Bachchan’s return to television ten years later sees a vastly different picture. Bollywood wouldn’t touch TV with a pole then, but they love it now. It is impossible to flip channels on primetime weekends without shuffling on star dust. Akshay Kumar is a sure shot these days, and Aishwarya Rai Bachchan smiled graciously on Masterchef last week even as she fenced gingerly with Karan Johar. In recent years, Bachchan Jr, Shah Rukh Khan, Akshay Kumar, Karan Johar, Farah Khan, Priyanka Chopra have all hosted television shows, and everyone in Bollywood worth anything at all has trooped through television studios. A fact that tells us, better than reams of statistics ever could, how powerful the small box has become.

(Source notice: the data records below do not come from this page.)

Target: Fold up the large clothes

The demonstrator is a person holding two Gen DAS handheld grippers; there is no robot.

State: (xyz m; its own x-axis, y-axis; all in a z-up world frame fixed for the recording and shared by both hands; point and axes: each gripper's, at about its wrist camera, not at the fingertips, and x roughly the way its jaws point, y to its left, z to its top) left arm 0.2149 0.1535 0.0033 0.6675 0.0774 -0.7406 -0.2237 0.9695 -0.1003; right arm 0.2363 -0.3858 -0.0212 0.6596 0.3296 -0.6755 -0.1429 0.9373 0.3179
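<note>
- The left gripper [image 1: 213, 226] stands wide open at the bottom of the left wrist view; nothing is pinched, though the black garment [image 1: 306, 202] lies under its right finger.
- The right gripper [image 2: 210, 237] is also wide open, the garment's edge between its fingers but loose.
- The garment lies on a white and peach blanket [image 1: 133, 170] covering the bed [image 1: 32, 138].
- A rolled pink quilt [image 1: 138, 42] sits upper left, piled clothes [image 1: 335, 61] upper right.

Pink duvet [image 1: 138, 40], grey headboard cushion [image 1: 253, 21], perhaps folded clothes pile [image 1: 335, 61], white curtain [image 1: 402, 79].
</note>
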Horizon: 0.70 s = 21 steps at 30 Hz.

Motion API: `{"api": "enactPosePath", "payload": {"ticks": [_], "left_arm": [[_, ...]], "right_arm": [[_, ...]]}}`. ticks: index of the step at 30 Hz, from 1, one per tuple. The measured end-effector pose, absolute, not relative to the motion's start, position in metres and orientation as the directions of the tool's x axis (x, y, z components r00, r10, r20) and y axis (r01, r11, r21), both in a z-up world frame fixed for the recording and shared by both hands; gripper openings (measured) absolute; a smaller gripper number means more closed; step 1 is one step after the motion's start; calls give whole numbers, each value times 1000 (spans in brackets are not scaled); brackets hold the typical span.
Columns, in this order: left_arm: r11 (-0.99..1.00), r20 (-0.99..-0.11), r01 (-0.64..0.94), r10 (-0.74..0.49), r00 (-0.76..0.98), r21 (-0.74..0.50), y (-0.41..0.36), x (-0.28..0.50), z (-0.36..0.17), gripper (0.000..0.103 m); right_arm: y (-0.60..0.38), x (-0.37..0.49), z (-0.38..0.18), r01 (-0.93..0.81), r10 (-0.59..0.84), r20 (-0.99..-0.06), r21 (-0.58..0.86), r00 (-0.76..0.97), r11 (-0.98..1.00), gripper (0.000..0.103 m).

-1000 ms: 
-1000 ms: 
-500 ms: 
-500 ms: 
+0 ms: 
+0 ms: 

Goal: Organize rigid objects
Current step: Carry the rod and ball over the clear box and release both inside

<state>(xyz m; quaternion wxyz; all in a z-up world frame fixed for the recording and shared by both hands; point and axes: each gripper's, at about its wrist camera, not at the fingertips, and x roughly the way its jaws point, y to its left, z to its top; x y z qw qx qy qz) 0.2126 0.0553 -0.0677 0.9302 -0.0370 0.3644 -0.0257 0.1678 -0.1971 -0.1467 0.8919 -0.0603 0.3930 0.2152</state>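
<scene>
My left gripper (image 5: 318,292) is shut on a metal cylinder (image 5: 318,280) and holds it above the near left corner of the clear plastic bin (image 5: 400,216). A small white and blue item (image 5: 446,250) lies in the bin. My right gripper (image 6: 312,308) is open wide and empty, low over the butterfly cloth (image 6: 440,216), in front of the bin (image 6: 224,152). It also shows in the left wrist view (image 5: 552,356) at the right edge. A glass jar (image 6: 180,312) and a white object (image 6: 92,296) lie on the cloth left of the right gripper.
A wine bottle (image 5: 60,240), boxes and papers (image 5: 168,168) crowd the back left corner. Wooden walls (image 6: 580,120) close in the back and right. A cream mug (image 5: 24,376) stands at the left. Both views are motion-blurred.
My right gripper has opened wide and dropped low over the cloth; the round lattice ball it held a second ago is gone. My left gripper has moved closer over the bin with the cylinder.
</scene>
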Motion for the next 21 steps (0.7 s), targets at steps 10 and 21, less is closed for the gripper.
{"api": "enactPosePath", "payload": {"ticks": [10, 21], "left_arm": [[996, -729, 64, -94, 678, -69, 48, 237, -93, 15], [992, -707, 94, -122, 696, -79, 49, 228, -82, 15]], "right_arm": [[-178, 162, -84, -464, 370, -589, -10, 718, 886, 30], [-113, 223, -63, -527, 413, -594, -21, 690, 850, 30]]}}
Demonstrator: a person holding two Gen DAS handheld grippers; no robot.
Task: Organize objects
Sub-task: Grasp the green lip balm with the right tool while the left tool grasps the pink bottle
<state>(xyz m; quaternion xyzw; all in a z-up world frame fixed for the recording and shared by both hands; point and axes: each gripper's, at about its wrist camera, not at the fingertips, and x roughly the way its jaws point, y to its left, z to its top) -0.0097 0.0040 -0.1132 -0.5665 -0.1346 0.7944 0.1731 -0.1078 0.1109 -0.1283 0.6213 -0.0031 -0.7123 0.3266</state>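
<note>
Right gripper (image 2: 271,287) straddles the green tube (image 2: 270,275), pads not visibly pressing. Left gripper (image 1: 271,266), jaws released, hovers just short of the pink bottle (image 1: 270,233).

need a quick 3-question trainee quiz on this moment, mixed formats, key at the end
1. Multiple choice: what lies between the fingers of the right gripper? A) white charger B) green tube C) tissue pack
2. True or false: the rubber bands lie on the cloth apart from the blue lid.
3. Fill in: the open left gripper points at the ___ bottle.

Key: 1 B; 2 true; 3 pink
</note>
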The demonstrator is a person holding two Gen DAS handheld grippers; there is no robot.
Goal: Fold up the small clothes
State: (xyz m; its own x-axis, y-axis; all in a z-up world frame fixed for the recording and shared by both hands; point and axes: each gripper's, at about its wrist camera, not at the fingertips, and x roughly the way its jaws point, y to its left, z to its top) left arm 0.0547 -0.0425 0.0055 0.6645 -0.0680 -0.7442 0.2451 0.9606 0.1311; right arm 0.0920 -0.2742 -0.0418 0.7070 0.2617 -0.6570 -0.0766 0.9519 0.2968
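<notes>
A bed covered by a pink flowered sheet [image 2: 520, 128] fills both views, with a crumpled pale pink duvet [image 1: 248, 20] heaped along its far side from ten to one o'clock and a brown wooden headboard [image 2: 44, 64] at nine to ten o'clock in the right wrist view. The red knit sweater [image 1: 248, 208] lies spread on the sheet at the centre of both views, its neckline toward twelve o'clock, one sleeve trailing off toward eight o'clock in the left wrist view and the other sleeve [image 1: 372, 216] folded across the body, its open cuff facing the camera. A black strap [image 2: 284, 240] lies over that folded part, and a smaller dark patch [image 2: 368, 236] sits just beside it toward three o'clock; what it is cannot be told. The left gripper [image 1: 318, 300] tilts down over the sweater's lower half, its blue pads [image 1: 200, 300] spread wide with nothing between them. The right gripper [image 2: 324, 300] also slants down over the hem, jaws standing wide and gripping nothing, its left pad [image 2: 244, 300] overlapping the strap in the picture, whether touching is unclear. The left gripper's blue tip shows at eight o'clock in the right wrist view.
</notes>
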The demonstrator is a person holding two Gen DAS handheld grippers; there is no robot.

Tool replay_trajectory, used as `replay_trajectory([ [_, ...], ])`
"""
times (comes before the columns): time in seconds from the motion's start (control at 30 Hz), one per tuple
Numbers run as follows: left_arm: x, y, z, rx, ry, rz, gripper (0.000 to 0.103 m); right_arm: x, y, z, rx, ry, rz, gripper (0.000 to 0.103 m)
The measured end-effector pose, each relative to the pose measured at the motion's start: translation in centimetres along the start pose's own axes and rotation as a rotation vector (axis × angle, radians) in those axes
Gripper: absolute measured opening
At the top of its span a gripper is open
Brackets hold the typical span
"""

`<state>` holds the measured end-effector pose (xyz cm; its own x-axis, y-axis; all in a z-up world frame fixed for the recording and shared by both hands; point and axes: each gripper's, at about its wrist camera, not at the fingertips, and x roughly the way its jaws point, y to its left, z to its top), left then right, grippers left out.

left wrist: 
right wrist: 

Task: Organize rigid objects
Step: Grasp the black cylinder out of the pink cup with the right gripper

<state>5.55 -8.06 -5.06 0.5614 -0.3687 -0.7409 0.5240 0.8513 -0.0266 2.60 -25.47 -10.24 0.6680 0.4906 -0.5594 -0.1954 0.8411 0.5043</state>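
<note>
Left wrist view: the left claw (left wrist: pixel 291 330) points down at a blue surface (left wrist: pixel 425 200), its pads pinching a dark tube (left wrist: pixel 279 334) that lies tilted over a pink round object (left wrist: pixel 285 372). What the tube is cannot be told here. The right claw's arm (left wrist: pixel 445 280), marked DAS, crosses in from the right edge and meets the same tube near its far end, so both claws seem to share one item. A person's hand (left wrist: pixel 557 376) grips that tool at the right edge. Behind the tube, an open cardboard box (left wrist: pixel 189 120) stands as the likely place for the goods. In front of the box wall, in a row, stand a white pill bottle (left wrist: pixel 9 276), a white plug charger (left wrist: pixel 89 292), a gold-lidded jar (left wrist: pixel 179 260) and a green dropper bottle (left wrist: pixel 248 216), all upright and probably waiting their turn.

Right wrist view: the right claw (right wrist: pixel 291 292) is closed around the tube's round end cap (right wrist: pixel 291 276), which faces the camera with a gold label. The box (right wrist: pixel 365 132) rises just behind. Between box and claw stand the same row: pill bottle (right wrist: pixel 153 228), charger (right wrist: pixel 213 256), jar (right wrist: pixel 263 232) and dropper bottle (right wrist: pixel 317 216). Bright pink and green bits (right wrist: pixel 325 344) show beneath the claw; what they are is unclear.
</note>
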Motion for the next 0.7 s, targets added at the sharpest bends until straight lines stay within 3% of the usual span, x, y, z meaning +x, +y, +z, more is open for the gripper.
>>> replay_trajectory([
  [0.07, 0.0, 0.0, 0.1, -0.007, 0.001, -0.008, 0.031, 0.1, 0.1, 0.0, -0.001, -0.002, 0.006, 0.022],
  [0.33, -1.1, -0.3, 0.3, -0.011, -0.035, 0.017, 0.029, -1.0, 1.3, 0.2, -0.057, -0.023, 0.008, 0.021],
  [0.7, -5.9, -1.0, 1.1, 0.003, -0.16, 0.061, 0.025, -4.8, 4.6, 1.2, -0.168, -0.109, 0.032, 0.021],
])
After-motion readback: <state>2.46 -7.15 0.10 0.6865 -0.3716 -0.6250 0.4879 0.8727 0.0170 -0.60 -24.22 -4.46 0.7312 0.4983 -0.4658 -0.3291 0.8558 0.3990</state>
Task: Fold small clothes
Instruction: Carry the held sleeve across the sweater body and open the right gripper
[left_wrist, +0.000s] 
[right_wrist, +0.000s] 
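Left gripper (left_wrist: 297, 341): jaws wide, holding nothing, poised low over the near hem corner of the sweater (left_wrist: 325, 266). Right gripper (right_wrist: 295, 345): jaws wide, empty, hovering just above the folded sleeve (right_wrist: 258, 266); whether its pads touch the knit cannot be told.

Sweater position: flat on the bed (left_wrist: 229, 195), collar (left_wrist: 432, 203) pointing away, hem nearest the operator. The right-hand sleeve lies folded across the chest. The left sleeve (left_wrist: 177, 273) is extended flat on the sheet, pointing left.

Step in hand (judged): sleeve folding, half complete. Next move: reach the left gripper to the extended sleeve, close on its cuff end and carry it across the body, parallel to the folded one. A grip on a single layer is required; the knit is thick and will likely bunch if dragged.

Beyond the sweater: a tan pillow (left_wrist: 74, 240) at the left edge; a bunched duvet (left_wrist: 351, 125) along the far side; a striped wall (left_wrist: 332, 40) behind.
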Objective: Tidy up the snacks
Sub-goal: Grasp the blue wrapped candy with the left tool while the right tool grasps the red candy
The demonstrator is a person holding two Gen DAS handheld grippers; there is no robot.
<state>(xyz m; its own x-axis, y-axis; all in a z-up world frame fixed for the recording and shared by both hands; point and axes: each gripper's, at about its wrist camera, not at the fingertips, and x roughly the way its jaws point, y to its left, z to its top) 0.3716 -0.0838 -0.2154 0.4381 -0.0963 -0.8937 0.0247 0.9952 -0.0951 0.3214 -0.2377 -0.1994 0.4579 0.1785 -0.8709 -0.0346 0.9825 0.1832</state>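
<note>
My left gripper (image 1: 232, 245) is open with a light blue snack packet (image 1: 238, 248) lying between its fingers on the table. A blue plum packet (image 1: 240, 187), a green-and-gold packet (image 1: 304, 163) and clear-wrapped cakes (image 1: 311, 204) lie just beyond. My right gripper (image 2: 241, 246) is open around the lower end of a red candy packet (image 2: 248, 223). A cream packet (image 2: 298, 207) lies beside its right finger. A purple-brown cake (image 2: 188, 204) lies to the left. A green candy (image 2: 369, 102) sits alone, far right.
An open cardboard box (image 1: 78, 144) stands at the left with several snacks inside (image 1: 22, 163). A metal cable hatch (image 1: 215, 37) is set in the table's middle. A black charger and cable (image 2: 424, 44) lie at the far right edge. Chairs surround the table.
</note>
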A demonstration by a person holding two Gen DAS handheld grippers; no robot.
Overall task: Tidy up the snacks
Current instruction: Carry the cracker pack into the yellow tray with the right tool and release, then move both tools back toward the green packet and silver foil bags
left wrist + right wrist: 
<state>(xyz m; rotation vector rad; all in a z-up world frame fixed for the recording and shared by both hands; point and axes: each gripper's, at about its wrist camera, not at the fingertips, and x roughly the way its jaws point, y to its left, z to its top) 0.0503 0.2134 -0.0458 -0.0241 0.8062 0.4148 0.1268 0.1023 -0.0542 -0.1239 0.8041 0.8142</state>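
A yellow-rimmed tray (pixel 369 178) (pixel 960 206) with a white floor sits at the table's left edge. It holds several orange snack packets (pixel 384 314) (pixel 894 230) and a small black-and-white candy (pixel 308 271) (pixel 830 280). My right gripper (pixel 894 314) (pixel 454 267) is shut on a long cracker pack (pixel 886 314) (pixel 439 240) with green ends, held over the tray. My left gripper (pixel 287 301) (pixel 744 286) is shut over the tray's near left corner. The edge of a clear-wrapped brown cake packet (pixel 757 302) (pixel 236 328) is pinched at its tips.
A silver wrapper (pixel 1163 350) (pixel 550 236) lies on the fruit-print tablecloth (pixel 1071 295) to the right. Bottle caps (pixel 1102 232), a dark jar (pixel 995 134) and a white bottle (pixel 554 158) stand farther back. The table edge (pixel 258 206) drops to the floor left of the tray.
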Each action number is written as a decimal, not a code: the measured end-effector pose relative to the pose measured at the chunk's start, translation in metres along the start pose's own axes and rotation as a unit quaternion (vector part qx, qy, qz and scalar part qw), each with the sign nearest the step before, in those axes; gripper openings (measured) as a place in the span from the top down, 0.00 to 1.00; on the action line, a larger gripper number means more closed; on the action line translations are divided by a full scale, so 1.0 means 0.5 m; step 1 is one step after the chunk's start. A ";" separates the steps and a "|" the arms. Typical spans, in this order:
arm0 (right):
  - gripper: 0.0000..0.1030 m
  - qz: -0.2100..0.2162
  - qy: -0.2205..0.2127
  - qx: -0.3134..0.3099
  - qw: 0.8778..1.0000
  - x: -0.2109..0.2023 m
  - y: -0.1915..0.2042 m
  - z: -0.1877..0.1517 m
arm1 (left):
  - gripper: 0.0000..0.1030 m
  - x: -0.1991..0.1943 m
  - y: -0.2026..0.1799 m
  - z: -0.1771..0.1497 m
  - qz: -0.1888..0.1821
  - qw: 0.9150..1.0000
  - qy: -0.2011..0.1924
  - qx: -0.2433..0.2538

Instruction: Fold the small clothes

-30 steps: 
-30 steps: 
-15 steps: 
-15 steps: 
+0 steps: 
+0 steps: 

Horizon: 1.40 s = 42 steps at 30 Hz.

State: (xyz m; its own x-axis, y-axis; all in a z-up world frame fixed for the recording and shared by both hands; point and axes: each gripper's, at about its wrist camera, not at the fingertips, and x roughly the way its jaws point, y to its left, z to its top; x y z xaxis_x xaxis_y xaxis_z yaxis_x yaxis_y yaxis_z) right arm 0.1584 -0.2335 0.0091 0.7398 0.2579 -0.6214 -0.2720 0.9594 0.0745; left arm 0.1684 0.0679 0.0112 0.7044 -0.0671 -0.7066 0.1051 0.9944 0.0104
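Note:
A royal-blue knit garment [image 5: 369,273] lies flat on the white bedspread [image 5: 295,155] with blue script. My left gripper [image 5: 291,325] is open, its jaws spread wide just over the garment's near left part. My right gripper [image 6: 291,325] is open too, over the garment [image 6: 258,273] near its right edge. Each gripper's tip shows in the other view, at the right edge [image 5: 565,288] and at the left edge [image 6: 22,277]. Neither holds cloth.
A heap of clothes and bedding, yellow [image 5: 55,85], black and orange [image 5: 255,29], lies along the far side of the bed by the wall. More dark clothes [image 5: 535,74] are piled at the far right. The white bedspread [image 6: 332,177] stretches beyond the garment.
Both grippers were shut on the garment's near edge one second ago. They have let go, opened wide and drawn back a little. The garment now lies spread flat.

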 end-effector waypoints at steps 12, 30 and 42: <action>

Talk shows are one aspect, but there is the other tiresome matter of promotions. Singing contests, comedy, dance and sundry talent contests... nothing is spared from the relentless onslaught of new movie releases. Stars, directors and associated celebrities appear on these platforms. For the talent show, it presumably keeps the interest alive; for the movie, it is an easy audience, captive, gagged and bound. Win-win, as they say.
The biggest victims of this parade of self-serving guests, to my mind, are the judges of musical contests. Over the years, these have been notorious for attention-seeking gimmicks, manufactured conflicts... generally behaviour known in TV circles as ‘khaaoing’ footage. For example: a contestant performs well. Instead of a measured critique, he or she is more likely to encounter a judge who leaps out of his chair, bounds up on stage to bestow hugs, blessings and fulsome praise, all under the red eye of the camera. Camerapersons have learnt the hard way not to compose judges in tight frames, for they are apt to rear up without notice, leaving the vision mixer with disconcerting visuals of their midriffs if everyone isn’t sharp enough.
Now this scenario has become rather compromised by the Bollywood publicity machine. Hardly a week goes by without some promotion, and our judges must now suffer to play host to a series of celebs even more intent on consuming valuable air-time. For the viewer, of course, this is extremely fatiguing; quality music has long vanished and it is just one dose of insincere hype after the other.
But promotions aren’t limited to reality TV — they sometimes spill over into soaps as well. Salman Khan as Chulbul Pandey was woven (very, very badly!) into the script of Laagi Tujhse Lagan and Akshay Kumar dropped into the home of the Kashyaps of Sasural Genda Phool to sell Khatta Meetha. Much as we acknowledge the compulsions of the business, this is distressing. At least the soaps — television at its purest — may be spared the Bollywood infestation.